• **ASSIGNMENT**:
Please copy every line of the records below that holds the word "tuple".

───

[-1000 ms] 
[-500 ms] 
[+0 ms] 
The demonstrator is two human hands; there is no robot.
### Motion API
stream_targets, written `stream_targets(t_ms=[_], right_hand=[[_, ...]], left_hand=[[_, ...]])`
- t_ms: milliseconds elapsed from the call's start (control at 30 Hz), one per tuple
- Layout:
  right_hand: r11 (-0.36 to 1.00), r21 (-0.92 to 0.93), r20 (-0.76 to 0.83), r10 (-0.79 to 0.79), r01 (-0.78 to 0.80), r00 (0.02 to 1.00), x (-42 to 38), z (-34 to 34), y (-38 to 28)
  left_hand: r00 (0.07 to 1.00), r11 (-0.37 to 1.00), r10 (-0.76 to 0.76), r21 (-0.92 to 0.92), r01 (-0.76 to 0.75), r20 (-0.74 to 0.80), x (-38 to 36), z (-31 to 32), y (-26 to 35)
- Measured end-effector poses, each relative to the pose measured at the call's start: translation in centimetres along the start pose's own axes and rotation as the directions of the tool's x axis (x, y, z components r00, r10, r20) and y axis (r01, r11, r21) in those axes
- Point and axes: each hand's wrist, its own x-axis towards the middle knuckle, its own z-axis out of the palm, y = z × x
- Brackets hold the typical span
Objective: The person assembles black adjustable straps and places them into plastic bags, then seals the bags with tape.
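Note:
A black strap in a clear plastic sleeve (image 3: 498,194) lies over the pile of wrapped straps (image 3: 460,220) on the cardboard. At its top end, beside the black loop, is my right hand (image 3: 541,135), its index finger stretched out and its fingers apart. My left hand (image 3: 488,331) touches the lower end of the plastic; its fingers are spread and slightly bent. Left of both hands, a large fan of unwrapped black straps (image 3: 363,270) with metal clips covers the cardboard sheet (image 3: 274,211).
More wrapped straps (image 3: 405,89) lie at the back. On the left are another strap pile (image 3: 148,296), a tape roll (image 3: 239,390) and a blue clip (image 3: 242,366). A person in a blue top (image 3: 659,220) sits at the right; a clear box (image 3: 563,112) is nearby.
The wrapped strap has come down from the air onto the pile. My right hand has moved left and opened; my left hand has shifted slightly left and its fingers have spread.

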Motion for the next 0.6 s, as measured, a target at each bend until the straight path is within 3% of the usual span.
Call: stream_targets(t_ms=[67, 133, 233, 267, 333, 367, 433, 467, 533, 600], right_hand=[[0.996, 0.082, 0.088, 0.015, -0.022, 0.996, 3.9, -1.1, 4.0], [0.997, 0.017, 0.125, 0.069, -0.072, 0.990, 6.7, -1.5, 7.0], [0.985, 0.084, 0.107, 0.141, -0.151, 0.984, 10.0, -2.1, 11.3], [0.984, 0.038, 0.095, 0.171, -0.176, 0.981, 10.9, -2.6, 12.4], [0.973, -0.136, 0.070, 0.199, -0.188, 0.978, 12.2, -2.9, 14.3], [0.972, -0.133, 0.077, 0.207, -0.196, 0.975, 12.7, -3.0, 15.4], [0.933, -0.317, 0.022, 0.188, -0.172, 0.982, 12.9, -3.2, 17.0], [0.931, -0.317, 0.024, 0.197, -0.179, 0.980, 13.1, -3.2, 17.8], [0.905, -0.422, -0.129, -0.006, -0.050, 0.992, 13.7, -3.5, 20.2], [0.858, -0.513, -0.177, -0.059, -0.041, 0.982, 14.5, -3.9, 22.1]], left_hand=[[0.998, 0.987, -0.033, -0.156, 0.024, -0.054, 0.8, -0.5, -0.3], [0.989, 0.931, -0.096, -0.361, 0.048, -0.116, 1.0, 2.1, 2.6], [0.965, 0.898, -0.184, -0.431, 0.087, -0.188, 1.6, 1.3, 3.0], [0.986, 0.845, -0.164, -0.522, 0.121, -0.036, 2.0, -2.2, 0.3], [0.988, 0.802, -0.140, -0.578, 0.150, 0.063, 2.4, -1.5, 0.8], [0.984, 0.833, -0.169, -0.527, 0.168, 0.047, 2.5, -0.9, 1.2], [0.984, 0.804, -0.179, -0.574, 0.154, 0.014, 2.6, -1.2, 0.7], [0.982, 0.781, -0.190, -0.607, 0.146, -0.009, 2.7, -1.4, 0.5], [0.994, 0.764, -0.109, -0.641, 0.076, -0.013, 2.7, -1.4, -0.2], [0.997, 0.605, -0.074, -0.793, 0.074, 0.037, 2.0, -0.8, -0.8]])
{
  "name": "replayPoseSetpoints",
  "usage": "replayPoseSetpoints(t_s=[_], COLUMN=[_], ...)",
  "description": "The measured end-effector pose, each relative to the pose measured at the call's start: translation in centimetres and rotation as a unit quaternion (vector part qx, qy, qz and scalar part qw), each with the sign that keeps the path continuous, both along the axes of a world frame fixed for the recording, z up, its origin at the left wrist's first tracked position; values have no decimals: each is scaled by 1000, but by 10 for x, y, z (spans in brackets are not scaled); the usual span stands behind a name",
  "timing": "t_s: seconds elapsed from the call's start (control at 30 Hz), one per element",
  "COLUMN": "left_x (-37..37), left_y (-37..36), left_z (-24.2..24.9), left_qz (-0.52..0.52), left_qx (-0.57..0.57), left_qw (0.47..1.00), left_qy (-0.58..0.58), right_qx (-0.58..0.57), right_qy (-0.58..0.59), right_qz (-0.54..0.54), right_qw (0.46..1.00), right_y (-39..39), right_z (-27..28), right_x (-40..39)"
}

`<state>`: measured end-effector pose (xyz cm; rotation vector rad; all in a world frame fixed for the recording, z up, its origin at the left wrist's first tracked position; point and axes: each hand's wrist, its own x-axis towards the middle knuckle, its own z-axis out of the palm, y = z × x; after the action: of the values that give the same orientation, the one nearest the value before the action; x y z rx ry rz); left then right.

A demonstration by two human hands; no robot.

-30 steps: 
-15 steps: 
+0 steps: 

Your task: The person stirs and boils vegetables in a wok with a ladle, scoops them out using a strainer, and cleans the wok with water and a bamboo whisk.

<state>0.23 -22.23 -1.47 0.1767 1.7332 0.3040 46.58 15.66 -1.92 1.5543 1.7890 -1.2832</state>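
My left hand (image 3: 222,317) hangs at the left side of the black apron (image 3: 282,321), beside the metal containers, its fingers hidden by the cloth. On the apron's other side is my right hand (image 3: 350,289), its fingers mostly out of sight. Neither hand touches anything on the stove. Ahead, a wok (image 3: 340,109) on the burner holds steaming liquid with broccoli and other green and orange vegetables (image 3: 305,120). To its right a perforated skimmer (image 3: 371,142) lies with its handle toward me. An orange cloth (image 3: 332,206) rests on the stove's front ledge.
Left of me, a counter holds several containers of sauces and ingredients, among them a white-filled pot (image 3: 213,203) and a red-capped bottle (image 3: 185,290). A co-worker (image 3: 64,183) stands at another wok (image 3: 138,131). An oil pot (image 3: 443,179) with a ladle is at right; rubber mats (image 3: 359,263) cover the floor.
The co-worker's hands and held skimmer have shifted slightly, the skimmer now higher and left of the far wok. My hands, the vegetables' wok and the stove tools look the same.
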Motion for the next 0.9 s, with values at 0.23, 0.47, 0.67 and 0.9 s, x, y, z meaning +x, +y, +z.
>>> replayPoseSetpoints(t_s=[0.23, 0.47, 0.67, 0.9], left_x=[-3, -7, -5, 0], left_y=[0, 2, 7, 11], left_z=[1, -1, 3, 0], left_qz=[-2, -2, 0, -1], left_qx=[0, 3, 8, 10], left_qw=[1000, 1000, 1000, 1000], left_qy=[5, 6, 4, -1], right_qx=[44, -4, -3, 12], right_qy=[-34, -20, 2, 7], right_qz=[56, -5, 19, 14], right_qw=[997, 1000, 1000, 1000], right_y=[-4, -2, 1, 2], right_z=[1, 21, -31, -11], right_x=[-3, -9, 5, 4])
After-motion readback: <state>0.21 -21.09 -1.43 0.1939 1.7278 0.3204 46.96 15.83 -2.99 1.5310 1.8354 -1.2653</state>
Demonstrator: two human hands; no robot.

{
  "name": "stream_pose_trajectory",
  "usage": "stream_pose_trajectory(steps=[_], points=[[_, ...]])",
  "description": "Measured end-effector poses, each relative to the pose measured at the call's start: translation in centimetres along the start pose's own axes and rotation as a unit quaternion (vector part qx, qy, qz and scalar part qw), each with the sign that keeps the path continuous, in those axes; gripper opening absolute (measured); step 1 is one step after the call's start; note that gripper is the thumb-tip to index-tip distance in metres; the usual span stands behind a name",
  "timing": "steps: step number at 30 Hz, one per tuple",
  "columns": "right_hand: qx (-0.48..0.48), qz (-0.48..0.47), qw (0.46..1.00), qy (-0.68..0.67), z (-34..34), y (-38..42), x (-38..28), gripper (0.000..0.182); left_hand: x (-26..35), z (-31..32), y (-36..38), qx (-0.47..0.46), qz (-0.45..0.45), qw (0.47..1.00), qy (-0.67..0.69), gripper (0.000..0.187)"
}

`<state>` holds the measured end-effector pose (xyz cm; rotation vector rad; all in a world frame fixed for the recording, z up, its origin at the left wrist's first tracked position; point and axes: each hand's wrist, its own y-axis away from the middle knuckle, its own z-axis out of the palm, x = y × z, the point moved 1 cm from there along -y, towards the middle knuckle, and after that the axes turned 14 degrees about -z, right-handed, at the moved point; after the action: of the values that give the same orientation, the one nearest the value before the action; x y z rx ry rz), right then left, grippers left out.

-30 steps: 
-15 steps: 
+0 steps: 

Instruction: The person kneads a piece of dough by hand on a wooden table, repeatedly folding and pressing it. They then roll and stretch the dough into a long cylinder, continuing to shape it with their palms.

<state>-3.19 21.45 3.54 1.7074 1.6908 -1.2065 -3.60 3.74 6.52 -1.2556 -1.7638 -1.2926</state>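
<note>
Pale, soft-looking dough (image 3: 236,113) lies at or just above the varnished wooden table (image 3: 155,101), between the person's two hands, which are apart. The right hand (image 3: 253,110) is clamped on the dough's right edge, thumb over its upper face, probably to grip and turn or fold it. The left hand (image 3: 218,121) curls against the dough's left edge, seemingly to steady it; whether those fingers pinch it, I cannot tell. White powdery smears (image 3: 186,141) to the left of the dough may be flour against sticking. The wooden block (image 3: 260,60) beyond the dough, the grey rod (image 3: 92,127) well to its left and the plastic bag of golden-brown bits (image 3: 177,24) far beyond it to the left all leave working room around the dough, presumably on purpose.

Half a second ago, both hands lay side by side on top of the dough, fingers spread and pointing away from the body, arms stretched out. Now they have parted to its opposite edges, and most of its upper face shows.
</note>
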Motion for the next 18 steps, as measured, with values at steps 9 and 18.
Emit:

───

• **ANSWER SPACE**:
- t_ms: milliseconds elapsed from the call's start (control at 30 Hz), one per tuple
  "timing": "steps: step number at 30 Hz, one per tuple",

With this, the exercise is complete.